*What you need to do*: Check every line of the data below for the word "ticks", then give only the number of lines that have it.

*Information supplied*:
━━━━━━━━━━
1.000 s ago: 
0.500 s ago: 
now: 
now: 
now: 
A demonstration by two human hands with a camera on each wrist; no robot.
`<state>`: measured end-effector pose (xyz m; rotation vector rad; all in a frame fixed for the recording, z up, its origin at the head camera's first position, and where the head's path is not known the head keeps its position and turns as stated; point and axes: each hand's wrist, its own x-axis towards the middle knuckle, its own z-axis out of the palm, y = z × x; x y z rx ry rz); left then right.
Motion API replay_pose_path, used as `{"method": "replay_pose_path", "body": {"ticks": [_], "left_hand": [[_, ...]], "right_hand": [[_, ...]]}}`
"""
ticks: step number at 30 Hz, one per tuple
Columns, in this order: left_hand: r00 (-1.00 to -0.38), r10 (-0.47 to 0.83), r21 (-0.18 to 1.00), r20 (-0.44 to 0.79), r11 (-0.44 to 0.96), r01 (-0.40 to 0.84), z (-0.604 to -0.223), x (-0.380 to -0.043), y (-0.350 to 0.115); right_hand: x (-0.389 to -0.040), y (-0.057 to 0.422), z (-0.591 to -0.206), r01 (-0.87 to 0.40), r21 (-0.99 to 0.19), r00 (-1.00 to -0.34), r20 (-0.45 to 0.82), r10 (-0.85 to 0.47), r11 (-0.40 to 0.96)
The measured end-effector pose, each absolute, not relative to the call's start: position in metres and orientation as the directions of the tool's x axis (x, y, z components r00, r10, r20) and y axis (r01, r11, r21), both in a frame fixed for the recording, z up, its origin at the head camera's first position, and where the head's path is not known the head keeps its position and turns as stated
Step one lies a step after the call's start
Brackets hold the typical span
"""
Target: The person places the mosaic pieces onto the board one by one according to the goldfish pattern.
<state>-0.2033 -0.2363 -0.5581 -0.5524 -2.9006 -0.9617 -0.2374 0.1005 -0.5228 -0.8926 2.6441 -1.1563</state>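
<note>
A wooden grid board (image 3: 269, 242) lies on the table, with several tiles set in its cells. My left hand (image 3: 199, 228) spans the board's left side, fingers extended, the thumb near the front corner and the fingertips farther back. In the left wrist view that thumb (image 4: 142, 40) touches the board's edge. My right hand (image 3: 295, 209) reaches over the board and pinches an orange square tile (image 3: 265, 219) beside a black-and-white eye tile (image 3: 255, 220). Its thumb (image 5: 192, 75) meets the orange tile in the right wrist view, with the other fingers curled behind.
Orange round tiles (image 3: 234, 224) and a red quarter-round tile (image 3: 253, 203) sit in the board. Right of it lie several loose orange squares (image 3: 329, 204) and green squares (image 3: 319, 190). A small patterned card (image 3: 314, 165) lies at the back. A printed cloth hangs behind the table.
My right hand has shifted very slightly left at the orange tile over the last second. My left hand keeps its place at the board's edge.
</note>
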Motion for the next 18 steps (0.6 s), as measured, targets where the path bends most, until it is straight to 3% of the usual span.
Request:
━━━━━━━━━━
*Written solution*: 2